## The Statistical Significance of Differences in Statistical Significance

### April 12, 2012

Continuing my new practice of linking to and attempting to summarise statistics papers, here is a short piece by Andrew Gelman and Hal Stern:

If I understand things aright, Gelman and Stern make the following point: that the emphasis on statistical significance in the reporting of results in the social sciences can lead to a misleadingly firm line being drawn between statistically significant and non-statistically significant results – which itself misrepresents the statistical significance of differences between results.

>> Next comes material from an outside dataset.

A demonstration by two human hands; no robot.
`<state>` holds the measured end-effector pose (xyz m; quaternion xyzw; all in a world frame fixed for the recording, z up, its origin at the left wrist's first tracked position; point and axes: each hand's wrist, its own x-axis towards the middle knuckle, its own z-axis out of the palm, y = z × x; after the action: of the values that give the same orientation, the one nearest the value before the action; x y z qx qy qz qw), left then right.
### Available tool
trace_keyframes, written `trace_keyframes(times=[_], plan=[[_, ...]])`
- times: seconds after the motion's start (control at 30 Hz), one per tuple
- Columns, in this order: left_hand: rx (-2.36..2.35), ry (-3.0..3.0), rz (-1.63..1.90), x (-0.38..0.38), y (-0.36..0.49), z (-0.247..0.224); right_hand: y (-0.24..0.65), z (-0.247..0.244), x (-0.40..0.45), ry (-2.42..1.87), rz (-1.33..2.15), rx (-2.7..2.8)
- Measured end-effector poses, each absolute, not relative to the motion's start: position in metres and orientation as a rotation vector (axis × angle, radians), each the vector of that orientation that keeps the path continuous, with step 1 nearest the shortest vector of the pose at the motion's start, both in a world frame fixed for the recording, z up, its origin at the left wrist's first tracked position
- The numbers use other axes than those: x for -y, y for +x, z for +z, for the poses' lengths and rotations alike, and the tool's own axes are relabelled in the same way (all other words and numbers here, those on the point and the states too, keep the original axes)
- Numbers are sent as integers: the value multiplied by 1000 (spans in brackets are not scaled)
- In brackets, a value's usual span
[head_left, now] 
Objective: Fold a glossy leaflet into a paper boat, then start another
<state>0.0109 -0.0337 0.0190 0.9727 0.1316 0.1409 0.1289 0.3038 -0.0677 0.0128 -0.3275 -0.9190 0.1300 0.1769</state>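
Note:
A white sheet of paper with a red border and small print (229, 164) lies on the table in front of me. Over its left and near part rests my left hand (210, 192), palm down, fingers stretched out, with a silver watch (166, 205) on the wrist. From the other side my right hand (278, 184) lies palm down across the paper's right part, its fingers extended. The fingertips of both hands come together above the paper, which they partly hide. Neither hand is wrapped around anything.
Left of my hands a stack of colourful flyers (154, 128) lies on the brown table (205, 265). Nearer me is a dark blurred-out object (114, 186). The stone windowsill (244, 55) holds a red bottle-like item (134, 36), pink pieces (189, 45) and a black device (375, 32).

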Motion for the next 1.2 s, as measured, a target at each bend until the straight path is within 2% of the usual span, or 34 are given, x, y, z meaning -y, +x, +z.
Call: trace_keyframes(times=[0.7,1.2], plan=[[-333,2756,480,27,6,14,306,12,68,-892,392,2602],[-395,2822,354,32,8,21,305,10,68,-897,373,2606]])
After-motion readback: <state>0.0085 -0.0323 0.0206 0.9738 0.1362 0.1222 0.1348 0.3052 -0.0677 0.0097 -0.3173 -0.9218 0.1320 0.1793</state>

For example: if we are testing the same hypothesis against two different samples, and find a statistically significant result for one but not for another, this may lead us to draw a strong distinction between our two samples. One yields statistical significance and another does not – what difference could be clearer? Nevertheless, this does not itself indicate any statistically significant difference between our samples. If one test yields statistical significance at p = 0.0499, and another test does not yield statistical significance, at p = 0.0501, we have probably not discovered a dramatic difference between them. The actual difference between our samples is presumably tiny – yet because the difference in p value happens to bridge our choice of significance level, this difference can easily be reified, when equally large, or larger, differences between other samples are ignored.

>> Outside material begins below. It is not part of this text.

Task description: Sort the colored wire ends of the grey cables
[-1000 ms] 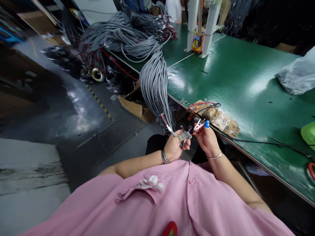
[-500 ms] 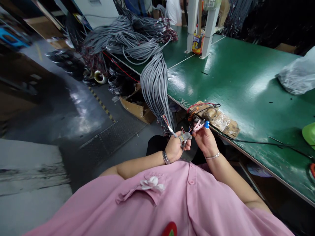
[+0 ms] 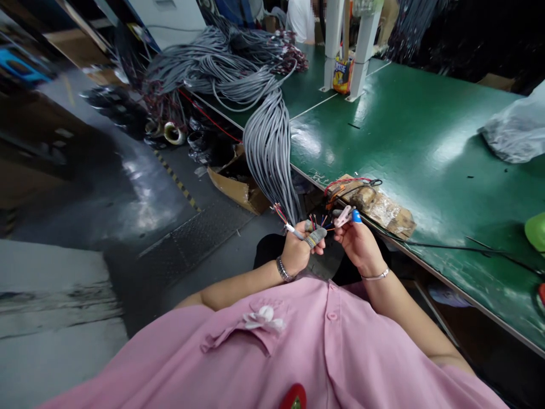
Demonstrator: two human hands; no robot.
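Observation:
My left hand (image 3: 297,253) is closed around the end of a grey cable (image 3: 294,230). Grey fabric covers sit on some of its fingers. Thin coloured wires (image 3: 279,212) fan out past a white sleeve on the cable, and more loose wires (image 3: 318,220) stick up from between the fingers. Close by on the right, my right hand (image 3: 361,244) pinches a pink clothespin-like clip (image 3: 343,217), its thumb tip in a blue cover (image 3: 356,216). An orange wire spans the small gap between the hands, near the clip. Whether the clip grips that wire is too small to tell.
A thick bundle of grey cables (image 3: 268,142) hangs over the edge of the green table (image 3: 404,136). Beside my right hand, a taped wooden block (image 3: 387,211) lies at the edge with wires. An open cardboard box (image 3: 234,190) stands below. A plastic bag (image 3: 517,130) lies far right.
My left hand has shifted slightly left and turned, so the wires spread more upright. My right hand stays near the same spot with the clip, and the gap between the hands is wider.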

This is intuitive enough – but the same point can apply even when the differences in p value are very substantial. Gelman and Stern write:

Consider two independent studies with effect estimates and standard errors of 25 ± 10 and 10 ± 10. The ﬁrst study is statistically signiﬁcant at the 1% level, and the second is not at all statistically signiﬁcant, being only one standard error away from 0. Thus, it would be tempting to conclude that there is a large difference between the two studies. In fact, however, the difference is not even close to being statistically signiﬁcant: the estimated difference is 15, with a standard error of … 14.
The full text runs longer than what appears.